> Action item:
Please set down the lines of the listing exactly, from its first line to the line with "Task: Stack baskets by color", leaving the pictures out.

* * * * * * *

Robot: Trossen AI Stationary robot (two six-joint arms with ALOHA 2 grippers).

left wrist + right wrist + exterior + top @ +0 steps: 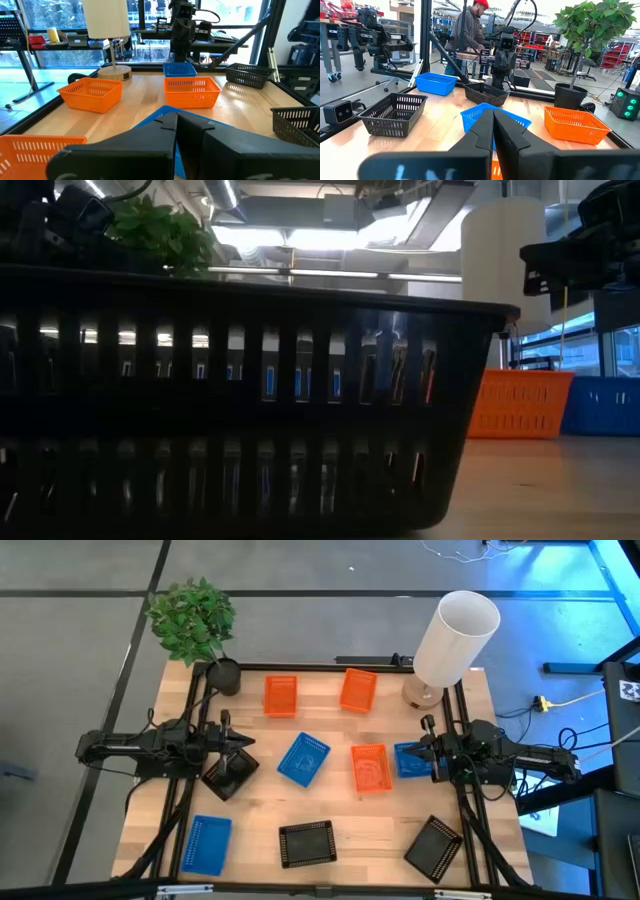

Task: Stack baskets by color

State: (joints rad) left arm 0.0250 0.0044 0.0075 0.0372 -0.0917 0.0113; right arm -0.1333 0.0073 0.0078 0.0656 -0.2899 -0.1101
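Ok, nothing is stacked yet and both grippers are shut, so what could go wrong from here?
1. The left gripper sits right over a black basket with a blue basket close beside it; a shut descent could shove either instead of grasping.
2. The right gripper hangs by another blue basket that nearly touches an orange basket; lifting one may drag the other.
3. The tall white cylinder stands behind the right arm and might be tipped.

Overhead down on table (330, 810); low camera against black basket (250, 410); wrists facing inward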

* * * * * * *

> Task answer:
Robot: Trossen AI Stationary robot (two six-joint arms with ALOHA 2 grippers).

left wrist + right wrist + exterior + top @ +0 steps: 

Task: Stack baskets by color

The exercise requires nothing further.